Return only the lines of the listing below that run from the line with "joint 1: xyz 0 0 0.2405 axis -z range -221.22" through the line with "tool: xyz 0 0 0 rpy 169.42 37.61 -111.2", both ends included, exactly as written.
═════ Exercise data
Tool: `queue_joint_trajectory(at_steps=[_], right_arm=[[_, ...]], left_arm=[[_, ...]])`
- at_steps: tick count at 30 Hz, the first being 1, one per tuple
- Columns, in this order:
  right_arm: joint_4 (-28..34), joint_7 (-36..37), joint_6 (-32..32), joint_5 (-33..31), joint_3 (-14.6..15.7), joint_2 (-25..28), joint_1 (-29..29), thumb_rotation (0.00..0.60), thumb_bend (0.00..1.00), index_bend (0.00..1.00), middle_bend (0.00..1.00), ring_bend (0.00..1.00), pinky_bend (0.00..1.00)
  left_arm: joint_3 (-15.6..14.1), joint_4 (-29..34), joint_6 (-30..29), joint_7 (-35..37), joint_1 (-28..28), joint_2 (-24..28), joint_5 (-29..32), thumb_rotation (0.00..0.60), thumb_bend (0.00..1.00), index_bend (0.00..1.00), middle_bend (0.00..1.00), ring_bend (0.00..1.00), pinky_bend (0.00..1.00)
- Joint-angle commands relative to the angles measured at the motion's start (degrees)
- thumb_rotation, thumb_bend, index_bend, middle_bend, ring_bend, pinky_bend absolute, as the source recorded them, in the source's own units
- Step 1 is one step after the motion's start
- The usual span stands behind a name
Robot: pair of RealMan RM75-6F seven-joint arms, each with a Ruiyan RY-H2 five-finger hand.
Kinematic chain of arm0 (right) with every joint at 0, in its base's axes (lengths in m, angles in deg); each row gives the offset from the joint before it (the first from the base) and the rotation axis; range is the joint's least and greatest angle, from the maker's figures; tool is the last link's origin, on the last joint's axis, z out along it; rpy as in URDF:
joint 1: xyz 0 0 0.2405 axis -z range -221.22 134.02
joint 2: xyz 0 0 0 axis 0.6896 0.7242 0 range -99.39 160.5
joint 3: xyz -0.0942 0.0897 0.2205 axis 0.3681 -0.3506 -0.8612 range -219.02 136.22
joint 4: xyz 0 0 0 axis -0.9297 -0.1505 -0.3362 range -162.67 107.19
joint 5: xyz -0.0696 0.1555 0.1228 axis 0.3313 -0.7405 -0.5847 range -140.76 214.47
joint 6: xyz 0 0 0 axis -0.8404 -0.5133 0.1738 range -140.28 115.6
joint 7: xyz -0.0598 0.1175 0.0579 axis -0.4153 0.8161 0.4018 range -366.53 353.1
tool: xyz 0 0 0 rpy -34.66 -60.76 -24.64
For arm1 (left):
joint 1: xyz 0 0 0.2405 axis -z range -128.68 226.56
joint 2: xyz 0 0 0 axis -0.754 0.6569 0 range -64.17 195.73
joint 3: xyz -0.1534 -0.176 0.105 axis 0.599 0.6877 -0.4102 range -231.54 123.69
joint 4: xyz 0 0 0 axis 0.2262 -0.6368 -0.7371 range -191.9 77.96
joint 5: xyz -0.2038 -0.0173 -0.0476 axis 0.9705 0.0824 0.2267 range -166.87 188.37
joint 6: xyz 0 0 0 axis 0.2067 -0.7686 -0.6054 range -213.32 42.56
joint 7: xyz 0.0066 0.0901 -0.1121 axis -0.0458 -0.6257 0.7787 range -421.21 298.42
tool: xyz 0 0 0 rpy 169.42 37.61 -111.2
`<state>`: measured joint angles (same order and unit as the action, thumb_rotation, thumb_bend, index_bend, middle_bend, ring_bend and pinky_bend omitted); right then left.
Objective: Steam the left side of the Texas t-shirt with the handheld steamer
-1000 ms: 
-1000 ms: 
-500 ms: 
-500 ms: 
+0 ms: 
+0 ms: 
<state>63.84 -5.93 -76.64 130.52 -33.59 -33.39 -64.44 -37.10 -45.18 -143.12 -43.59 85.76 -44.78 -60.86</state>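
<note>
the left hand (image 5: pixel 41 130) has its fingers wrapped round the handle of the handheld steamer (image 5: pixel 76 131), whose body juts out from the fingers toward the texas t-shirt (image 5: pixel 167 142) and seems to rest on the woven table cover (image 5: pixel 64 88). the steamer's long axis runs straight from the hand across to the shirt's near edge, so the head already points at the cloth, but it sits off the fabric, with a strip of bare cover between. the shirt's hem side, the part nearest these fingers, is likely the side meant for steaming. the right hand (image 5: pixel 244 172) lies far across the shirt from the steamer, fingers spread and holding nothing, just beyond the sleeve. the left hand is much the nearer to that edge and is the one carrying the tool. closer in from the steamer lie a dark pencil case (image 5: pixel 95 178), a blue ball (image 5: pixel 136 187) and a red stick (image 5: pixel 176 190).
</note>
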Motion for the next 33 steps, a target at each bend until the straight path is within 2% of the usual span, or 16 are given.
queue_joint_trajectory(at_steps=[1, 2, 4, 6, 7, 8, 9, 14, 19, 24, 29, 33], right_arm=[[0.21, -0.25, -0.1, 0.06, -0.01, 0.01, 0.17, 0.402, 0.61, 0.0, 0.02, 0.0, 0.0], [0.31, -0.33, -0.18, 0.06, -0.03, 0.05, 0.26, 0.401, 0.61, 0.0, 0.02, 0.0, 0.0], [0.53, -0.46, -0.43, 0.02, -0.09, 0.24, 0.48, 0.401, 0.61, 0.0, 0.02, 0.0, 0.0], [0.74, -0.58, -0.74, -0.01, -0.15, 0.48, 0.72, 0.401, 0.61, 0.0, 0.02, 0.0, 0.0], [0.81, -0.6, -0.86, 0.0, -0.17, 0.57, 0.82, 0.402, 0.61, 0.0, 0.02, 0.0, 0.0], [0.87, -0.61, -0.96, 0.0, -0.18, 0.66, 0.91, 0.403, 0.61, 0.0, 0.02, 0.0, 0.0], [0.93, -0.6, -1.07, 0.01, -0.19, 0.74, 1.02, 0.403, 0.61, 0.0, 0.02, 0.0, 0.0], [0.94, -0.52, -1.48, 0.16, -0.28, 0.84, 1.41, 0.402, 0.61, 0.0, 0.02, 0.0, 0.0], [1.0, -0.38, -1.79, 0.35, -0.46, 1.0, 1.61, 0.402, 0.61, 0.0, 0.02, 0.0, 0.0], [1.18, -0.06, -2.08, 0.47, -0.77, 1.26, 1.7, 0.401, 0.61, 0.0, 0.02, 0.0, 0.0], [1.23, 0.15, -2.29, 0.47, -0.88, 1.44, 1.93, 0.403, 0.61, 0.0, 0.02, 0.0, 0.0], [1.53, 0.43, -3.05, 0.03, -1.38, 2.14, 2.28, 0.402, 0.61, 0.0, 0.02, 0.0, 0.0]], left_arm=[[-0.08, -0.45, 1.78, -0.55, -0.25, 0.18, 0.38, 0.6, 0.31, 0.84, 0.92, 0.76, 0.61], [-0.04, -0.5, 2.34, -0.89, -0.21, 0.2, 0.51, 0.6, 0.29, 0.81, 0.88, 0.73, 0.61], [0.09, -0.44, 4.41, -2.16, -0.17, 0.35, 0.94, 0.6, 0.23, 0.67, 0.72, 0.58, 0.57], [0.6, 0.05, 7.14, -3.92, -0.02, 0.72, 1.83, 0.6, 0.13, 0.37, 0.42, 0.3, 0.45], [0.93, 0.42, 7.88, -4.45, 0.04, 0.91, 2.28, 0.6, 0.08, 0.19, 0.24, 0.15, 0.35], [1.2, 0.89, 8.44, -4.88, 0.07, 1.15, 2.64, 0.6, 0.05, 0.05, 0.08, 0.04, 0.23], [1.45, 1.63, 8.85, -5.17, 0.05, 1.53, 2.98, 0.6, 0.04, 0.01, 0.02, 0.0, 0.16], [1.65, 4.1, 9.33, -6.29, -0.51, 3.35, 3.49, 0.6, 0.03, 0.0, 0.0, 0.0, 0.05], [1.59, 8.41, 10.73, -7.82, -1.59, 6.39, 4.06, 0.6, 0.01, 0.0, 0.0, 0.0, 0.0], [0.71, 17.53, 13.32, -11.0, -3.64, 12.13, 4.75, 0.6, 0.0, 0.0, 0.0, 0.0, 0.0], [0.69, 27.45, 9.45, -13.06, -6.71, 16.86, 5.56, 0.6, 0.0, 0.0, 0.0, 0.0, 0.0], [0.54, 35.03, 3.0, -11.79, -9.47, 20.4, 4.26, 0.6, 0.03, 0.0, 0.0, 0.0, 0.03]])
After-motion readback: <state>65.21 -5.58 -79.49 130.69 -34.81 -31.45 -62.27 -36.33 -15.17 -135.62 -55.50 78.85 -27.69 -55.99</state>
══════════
Result for this exercise:
joint 1: xyz 0 0 0.2405 axis -z range -221.22 134.02
joint 2: xyz 0 0 0 axis 0.6896 0.7242 0 range -99.39 160.5
joint 3: xyz -0.0942 0.0897 0.2205 axis 0.3681 -0.3506 -0.8612 range -219.02 136.22
joint 4: xyz 0 0 0 axis -0.9297 -0.1505 -0.3362 range -162.67 107.19
joint 5: xyz -0.0696 0.1555 0.1228 axis 0.3313 -0.7405 -0.5847 range -140.76 214.47
joint 6: xyz 0 0 0 axis -0.8404 -0.5133 0.1738 range -140.28 115.6
joint 7: xyz -0.0598 0.1175 0.0579 axis -0.4153 0.8161 0.4018 range -366.53 353.1
tool: xyz 0 0 0 rpy -34.66 -60.76 -24.64
For arm1 (left):
joint 1: xyz 0 0 0.2405 axis -z range -128.68 226.56
joint 2: xyz 0 0 0 axis -0.754 0.6569 0 range -64.17 195.73
joint 3: xyz -0.1534 -0.176 0.105 axis 0.599 0.6877 -0.4102 range -231.54 123.69
joint 4: xyz 0 0 0 axis 0.2262 -0.6368 -0.7371 range -191.9 77.96
joint 5: xyz -0.2038 -0.0173 -0.0476 axis 0.9705 0.0824 0.2267 range -166.87 188.37
joint 6: xyz 0 0 0 axis 0.2067 -0.7686 -0.6054 range -213.32 42.56
joint 7: xyz 0.0066 0.0901 -0.1121 axis -0.0458 -0.6257 0.7787 range -421.21 298.42
tool: xyz 0 0 0 rpy 169.42 37.61 -111.2

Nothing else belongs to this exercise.